And Red Hat and SuSE are just going along with it rather than standing up for their users' freedoms! The only correct response to this obvious corporate power-grab is to reject it utterly. If "secure boot" is not stopped before it takes hold, it is obvious that the fig-leaf of allowing users to install their own keys will eventually quietly disappear (as it already has on ARM) and it will be impossible to run software that has not been written by a company large enough to pay the holders of the root trust keys enough to make it worth their while to deign to make signatures.
Preparing the kernel for UEFI secure boot Posted Sep 7, 2012 16:21 UTC (Fri) by apoelstra (subscriber, #75205) [Link]
> And so we see the tentacles of this control scheme worming their way deeper into (so-called) free software.
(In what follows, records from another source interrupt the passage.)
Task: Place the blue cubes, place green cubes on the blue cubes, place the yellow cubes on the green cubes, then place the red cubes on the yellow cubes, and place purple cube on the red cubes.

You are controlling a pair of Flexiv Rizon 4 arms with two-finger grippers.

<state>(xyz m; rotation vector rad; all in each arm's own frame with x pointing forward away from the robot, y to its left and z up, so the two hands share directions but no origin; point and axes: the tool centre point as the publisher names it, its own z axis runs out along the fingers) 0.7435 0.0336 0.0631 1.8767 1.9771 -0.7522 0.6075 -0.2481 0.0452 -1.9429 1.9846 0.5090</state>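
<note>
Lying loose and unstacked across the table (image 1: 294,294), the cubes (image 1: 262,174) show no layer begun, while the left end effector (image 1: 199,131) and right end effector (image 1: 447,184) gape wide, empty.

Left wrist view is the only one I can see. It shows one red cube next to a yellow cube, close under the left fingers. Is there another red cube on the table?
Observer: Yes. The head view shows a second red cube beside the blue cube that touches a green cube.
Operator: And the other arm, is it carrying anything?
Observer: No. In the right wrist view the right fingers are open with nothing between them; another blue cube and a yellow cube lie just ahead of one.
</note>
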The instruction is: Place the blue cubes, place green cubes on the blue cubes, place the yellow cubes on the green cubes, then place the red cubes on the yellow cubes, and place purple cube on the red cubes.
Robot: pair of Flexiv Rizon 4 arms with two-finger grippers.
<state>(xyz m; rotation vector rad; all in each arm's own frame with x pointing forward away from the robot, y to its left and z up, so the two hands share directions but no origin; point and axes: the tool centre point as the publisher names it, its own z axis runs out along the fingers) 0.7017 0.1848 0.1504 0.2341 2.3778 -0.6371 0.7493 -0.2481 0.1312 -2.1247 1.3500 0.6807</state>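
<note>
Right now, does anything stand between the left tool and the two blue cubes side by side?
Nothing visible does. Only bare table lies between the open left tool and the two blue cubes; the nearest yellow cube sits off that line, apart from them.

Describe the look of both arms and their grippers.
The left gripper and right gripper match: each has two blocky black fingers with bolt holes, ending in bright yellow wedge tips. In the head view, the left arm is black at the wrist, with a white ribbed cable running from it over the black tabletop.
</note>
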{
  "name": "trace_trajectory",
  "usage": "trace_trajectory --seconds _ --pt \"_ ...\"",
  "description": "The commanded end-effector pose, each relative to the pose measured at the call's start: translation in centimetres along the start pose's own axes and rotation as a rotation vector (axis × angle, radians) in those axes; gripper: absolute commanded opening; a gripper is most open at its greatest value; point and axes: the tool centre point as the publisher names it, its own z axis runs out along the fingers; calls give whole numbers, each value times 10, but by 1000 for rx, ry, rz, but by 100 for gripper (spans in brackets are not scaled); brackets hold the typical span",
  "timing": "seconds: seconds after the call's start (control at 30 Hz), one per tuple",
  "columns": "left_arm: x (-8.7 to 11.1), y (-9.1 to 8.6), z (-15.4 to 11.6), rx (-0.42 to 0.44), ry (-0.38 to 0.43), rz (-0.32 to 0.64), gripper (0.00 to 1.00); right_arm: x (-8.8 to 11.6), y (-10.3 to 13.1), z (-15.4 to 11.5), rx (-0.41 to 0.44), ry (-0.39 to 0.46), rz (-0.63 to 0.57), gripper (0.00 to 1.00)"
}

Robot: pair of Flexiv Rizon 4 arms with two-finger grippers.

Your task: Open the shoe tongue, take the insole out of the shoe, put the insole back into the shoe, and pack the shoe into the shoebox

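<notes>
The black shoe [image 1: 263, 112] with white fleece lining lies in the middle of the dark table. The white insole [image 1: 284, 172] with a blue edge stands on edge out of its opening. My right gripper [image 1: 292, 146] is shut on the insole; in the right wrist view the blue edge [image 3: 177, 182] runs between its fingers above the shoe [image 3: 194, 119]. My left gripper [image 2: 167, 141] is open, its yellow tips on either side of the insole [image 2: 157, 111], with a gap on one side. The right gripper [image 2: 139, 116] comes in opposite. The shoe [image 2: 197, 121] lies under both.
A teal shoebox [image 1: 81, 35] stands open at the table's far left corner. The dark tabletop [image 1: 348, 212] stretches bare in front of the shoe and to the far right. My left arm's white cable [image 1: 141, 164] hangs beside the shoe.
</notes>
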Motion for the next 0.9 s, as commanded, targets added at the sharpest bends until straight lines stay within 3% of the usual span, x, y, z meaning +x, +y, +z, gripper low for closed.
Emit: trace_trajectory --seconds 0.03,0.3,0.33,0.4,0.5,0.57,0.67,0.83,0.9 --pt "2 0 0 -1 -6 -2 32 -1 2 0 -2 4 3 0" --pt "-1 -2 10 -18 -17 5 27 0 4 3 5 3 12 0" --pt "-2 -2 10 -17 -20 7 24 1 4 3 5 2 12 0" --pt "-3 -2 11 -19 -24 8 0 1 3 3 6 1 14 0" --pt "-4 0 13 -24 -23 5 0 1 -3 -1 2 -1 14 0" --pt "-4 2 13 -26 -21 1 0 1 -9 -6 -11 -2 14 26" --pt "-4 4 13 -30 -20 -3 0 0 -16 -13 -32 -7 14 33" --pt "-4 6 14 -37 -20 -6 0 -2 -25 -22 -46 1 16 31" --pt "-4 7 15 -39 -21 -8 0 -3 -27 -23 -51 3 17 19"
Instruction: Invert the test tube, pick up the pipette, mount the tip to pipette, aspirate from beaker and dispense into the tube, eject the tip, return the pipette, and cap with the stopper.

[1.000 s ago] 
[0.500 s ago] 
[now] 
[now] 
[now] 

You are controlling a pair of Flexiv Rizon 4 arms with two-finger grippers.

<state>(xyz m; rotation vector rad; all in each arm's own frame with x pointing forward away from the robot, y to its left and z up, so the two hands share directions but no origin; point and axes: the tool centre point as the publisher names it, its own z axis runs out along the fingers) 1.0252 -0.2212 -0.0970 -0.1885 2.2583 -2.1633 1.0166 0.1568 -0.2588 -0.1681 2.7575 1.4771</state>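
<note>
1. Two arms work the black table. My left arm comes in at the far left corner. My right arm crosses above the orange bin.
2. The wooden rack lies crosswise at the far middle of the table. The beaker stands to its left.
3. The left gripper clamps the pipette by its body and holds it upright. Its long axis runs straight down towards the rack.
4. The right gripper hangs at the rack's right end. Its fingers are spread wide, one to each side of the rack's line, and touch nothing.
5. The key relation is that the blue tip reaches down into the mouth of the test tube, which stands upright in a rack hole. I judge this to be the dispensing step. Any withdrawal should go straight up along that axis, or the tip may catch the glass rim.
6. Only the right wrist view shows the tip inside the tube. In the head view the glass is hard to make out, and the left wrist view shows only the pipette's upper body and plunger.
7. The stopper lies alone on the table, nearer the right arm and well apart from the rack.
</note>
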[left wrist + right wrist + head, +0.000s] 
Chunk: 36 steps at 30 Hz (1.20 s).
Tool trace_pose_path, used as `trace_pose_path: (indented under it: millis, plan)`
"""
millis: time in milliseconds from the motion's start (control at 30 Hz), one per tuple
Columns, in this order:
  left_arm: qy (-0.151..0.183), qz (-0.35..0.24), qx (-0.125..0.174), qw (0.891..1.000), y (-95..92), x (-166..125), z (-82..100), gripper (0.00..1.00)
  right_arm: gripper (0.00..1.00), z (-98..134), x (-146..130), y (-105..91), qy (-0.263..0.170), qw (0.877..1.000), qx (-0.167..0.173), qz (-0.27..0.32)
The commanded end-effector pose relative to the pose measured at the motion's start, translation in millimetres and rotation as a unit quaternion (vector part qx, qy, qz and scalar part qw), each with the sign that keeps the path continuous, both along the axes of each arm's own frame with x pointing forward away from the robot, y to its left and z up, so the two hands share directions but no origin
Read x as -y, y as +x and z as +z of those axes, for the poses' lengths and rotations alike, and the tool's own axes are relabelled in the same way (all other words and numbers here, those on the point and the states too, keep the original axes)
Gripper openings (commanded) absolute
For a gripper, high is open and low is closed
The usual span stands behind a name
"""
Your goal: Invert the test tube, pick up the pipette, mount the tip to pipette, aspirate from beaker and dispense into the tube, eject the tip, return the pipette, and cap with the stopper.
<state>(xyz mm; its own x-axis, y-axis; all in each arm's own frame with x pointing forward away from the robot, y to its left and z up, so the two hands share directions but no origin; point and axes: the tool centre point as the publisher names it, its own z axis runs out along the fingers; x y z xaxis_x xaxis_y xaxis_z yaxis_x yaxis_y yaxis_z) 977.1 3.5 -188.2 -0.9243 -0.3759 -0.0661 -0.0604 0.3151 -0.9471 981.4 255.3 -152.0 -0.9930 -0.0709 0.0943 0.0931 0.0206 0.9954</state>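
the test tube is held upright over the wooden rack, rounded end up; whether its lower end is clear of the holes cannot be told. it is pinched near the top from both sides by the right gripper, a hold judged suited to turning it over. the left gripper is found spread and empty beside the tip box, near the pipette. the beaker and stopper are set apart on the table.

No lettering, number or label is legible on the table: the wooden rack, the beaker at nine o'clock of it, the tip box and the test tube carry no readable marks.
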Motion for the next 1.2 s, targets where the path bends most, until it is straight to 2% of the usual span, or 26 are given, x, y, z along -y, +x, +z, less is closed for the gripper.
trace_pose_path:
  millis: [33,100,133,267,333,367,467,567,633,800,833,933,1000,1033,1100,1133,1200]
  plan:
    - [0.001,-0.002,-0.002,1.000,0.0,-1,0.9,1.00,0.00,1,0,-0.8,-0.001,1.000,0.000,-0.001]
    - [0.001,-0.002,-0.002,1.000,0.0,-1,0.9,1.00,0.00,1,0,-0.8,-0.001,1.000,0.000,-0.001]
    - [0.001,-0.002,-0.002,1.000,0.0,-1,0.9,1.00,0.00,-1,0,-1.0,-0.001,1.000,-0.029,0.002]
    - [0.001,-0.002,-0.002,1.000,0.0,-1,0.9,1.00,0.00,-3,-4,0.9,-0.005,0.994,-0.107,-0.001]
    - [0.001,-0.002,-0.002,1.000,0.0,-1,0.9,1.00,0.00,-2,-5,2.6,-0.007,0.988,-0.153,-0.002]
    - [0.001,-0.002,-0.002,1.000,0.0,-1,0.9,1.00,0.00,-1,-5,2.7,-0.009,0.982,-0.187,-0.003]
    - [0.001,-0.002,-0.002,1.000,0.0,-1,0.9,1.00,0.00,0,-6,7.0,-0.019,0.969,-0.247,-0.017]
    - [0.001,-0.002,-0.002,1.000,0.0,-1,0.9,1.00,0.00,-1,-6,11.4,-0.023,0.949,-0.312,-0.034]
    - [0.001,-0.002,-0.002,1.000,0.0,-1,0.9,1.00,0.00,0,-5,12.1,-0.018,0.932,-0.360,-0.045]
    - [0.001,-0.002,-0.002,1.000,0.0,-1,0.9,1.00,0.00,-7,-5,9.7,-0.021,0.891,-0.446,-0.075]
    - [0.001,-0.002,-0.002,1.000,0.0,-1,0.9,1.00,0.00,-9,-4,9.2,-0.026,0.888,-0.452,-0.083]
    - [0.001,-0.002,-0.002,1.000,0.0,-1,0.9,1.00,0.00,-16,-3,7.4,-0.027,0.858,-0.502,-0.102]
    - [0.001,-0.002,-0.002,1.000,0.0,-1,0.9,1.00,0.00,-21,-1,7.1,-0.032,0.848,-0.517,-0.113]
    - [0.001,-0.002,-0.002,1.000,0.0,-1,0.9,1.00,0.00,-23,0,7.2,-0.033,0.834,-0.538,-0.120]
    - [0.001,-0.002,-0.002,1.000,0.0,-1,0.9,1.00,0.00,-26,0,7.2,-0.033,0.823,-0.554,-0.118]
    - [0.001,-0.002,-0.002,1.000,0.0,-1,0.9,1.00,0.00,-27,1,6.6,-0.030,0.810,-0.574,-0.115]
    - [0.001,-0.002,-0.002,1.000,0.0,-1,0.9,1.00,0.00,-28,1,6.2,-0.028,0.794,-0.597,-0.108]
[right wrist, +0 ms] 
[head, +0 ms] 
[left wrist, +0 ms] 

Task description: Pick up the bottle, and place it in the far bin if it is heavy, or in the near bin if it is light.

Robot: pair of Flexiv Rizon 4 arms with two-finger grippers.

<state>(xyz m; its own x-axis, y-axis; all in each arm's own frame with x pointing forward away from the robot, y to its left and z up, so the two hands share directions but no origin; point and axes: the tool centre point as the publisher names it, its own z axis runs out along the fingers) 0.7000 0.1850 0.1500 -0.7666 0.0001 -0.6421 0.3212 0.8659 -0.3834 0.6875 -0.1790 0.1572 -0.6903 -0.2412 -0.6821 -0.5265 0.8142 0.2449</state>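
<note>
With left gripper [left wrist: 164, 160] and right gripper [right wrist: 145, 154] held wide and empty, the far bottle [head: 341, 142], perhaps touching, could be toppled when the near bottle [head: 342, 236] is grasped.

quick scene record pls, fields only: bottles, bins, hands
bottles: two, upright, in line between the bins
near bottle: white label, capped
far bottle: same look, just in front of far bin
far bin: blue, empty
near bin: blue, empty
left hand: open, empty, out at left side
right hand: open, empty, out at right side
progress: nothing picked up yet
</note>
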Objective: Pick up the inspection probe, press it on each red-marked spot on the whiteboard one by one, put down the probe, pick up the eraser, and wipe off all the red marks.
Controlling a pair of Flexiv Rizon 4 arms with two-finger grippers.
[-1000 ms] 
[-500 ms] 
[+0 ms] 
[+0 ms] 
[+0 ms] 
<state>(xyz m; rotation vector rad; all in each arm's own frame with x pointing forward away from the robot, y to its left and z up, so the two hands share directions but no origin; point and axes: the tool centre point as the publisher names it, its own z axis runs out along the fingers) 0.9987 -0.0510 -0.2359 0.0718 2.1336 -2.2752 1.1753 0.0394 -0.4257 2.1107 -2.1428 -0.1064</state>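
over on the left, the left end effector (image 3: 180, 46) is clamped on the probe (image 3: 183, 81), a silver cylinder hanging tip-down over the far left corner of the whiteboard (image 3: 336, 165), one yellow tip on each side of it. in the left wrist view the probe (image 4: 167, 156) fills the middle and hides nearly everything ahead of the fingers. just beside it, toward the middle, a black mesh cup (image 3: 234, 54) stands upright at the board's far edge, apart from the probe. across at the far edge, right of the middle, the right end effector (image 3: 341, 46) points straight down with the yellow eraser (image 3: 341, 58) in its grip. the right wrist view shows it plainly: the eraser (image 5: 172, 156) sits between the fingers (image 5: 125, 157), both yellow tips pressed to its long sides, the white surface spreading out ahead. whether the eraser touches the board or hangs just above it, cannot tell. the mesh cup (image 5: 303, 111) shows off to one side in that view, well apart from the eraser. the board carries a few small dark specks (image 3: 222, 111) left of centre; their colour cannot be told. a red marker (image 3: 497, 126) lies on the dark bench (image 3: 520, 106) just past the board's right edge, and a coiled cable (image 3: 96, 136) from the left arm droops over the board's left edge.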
Signed bootloaders, signed kernels, now killing useful functionality and forcing developers of kernel modules to jump through hoops just to run their own code? Where does this madness end?
Suppose you replaced secure boot with physical keys, bootloaders and kernels with doors and windows, Microsoft with some popular lock company, manufacturers with locksmiths (who have a special relationship with lock companies), and attackers with burglars.
It would then be clear who the real enemies are, and why we can't stop them just by making stronger doors or crazier legislation.
Your statement would then become
Still correct, yet somehow life goes on, and few people argue that locks should be stopped.
Preparing the kernel for UEFI secure boot Posted Sep 7, 2012 22:54 UTC (Fri) by pboddie (subscriber, #50784) [Link]
Sometimes you can't just bring in an analogy and hope to make a point with it alone. This is all about removing the right of the end-user to install the software of their choosing, which is part of a trend to take away any ownership rights people have for the things they have paid for, claiming that the owner is really just renting or licensing everything and has no say over what they can do with their own property.
I think Wookey made the only good argument for having this kind of restriction: you could deploy something out of your own physical control and still hope that no-one could subvert that device by installing some other software on it. But the crucial point is this: *you* as the owner would decide which software can be installed on your property, not the device manufacturer.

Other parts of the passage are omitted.